CV NEWS FEED // The man responsible for presenting Saint Mother Teresa of Calcutta’s case for canonization is speaking out against how she’s depicted in a new film inspired by her life.
Fr. Brian Kolodiejchuk, Mother Teresa’s postulator and director of the Mother Teresa Institute, says the new film, “Mother Teresa and Me,” misrepresents the saint’s character, personality, and experience of spiritual darkness.
“Based on my own close relationship with Mother Teresa, my role as her postulator, and my familiarity with the experiences of those who testified during her canonization process,” Kolodiejchuk wrote, “this film does not accurately capture the woman who captured the world with her steadfast, joyful love of God and neighbor; one of the most loved and admired women of the 20th century.”
The film’s director, Kamal Musale, describes Mother Teresa on the film’s website as “a woman who lost her lover, her husband, her intimate soul mate, and never recovered from it,” and furthermore, as having “lost her faith,” during her period of darkness.
“During [an] approximately 12-year period, Teresa goes through a complete change, from the intensity of her epiphany to the disillusionment and the realization that her connection with God is lost,” Musale added.
Kolodiejchuk, who was responsible for publishing Mother Teresa’s personal correspondence, says this is a misinterpretation.
“Unfortunately,” he wrote, “the producers of the film appear unaware of Mother Teresa’s own interpretation of her darkness, or the significance it had for her life and vocation.”
Kolodiejchuk said the letters Mother Teresa wrote to her confessors were not despairing, but rather demonstrated “her confidence that Christ would not abandon her.”
In her letters, Kolodiejchuk pointed out, Mother Teresa was clear in her adherence to Christ, writing “I will hear his voice,” and “I know this is only feelings—for my will is steadfast bound to Jesus.”

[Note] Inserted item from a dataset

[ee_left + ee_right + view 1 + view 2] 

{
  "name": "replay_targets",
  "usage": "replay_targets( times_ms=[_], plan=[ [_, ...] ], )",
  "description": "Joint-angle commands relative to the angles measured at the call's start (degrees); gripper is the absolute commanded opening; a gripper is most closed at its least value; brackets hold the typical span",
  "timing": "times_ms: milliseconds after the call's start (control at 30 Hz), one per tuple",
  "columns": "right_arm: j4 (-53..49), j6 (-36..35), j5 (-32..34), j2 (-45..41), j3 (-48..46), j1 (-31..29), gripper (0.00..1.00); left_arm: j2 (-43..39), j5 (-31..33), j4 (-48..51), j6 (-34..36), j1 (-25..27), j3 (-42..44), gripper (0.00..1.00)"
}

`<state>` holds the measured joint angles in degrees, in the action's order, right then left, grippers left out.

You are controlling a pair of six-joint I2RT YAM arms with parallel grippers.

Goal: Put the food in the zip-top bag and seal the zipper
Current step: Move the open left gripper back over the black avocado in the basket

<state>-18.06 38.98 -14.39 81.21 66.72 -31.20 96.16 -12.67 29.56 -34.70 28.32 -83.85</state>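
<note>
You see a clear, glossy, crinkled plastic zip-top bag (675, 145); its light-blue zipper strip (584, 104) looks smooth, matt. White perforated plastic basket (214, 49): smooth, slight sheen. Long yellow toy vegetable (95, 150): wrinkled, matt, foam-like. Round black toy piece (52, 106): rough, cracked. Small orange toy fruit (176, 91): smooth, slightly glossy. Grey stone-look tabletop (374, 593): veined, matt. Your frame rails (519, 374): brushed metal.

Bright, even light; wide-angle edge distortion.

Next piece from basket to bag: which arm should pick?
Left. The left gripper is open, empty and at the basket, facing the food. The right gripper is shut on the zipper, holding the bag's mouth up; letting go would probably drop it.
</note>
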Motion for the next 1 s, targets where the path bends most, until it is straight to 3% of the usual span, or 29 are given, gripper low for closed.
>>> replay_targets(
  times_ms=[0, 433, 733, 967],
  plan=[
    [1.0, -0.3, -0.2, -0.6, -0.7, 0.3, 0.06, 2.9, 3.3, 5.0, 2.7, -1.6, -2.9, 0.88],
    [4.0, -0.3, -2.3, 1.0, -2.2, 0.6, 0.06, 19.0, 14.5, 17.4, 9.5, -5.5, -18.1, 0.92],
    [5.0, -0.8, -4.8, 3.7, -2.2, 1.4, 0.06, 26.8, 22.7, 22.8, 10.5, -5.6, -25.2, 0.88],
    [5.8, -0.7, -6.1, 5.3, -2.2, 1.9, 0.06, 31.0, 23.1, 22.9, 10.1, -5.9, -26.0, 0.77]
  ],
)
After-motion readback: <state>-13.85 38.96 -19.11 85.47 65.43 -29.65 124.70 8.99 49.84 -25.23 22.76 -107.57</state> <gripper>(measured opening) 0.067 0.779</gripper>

In failing to capture the essence of Mother Teresa’s experience of spiritual darkness, the film also falls short of representing the saint’s personality, Kolodiejchuk said.

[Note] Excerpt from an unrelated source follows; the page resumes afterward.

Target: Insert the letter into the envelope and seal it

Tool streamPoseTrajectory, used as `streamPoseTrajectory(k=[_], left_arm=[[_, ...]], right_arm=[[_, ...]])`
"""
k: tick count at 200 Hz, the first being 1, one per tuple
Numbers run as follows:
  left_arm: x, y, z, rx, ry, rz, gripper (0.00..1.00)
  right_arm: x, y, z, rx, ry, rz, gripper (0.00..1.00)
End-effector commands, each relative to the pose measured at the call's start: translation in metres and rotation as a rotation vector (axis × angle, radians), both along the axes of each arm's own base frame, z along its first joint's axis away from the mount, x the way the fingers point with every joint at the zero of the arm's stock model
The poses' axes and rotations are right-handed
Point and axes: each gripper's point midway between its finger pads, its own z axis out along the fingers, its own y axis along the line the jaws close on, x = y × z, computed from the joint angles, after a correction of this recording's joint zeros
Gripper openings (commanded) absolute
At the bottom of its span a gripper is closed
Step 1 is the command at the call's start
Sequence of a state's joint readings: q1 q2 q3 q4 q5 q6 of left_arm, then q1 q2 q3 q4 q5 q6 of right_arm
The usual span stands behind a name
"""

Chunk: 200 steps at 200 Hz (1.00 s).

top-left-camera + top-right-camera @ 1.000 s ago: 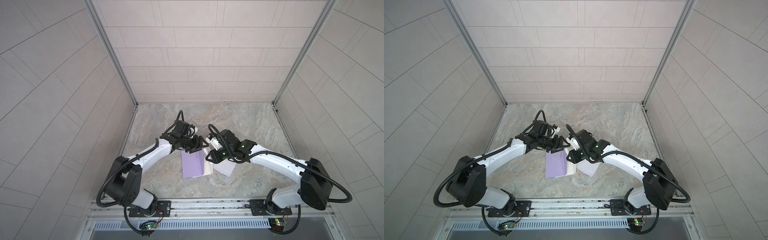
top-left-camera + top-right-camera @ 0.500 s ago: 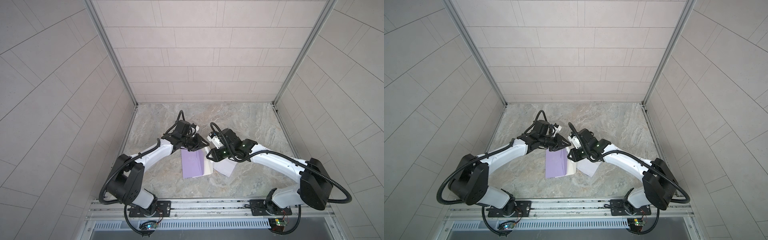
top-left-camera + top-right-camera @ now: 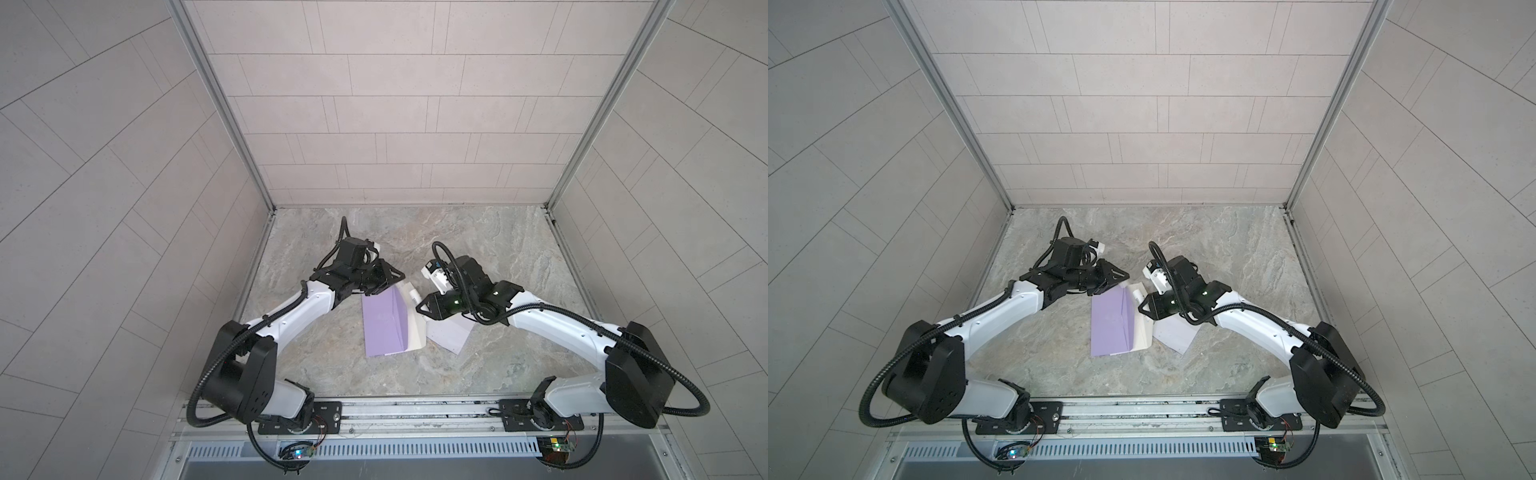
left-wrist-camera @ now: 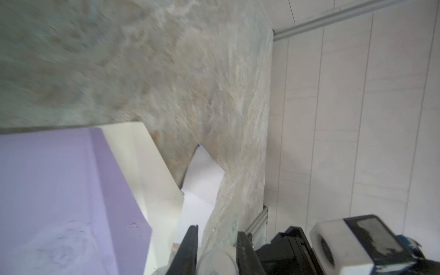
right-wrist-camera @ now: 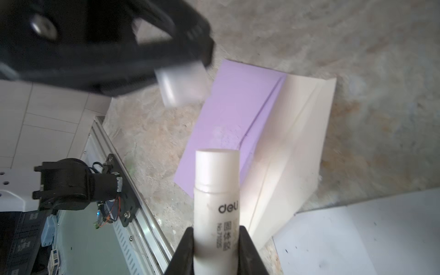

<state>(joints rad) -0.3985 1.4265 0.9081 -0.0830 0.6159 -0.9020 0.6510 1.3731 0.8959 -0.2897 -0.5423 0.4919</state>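
On the marble table [image 3: 332,374], a white sheet [image 3: 451,334] lies right of centre, meeting the flap's edge. The right gripper [image 5: 215,232] pinches an uncapped Deli glue stick [image 5: 216,190], which blocks the lower middle of the right wrist view. At that view's upper left, the left gripper [image 4: 216,235] is clamped on the translucent cap [image 5: 182,87]. The lilac envelope [image 3: 382,328] lies flat at centre in both top views, with its cream flap [image 3: 413,328] open to the right.

Left arm [image 3: 299,307] is reaching toward one o'clock, right arm [image 3: 557,328] toward ten o'clock; left gripper [image 4: 217,252] and right gripper [image 5: 216,250] are both clamping.
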Motion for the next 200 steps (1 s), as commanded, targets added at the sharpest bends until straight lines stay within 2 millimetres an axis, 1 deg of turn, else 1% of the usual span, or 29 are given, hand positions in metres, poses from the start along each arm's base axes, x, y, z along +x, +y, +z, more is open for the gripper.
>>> streamPoseTrajectory(k=[1,23,35,46,52,58,74,90,100,114,119,131,149,158,170,185,200], left_arm=[[0.012,0.036,-0.015,0.106,-0.005,0.134,0.00],[0.012,0.070,-0.035,0.216,0.023,0.233,0.00],[0.010,0.095,-0.047,0.345,0.026,0.302,0.00],[0.003,0.121,-0.058,0.478,0.042,0.364,0.00],[0.000,0.139,-0.063,0.567,0.040,0.411,0.00],[-0.002,0.157,-0.065,0.643,0.032,0.471,0.00],[-0.012,0.190,-0.070,0.759,0.022,0.600,0.00],[-0.020,0.212,-0.073,0.832,0.009,0.701,0.02],[-0.025,0.223,-0.077,0.880,0.013,0.736,0.03],[-0.030,0.233,-0.084,0.941,0.034,0.760,0.03],[-0.031,0.234,-0.087,0.953,0.042,0.764,0.05],[-0.031,0.235,-0.095,0.970,0.057,0.758,0.10],[-0.030,0.231,-0.111,0.978,0.091,0.730,0.11],[-0.030,0.229,-0.119,0.980,0.110,0.716,0.14],[-0.032,0.229,-0.128,0.983,0.132,0.715,0.15],[-0.031,0.225,-0.133,0.965,0.130,0.708,0.20],[-0.033,0.224,-0.132,0.968,0.121,0.710,0.24]], right_arm=[[-0.011,-0.021,-0.018,-0.088,0.067,-0.031,0.04],[-0.011,-0.022,-0.020,-0.093,0.068,-0.036,0.04],[-0.011,-0.022,-0.020,-0.094,0.068,-0.037,0.04],[-0.010,-0.022,-0.021,-0.096,0.069,-0.037,0.04],[-0.010,-0.022,-0.021,-0.095,0.071,-0.036,0.04],[-0.011,-0.021,-0.021,-0.094,0.070,-0.036,0.03],[-0.010,-0.021,-0.021,-0.090,0.070,-0.037,0.03],[-0.010,-0.020,-0.021,-0.089,0.071,-0.037,0.03],[-0.010,-0.020,-0.022,-0.090,0.073,-0.039,0.03],[-0.010,-0.020,-0.022,-0.089,0.073,-0.040,0.02],[-0.010,-0.020,-0.021,-0.086,0.072,-0.038,0.02],[-0.010,-0.020,-0.021,-0.087,0.071,-0.038,0.02],[-0.010,-0.021,-0.021,-0.093,0.070,-0.039,0.02],[-0.010,-0.021,-0.021,-0.095,0.070,-0.035,0.02],[-0.011,-0.022,-0.019,-0.097,0.070,-0.039,0.02],[-0.011,-0.023,-0.020,-0.100,0.067,-0.037,0.02],[-0.011,-0.023,-0.019,-0.100,0.069,-0.041,0.02]])
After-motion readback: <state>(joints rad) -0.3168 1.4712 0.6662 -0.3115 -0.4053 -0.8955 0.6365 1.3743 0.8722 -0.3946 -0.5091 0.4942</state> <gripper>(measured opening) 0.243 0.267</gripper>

“I don’t believe those who knew Mother personally or spent the most time with her would recognize her on-screen depiction,” he wrote.
“‘A frustrated and loss-driven middle-aged woman’ is a far cry from our experiences of a loving, radiant, joy-filled saint. It is also far from the legacy that Mother Teresa herself aspired to, which was to be an “apostle of joy”, and to offer “a hearty ‘yes’ to God and a smile for all.”
Acknowledging the challenge of depicting the saint, Kolodiejchuk admitted “it would take an extraordinary actress to fittingly portray Mother Teresa” because there are still many people alive who remember her well.
“We still must wait for a non-documentary film that adequately portrays the ‘real and relatable’ Saint Mother Teresa,” Kolodiejchuk concluded, “since a misrepresentation is unjust to her and to those who wish to know her in all her beauty and fullness.”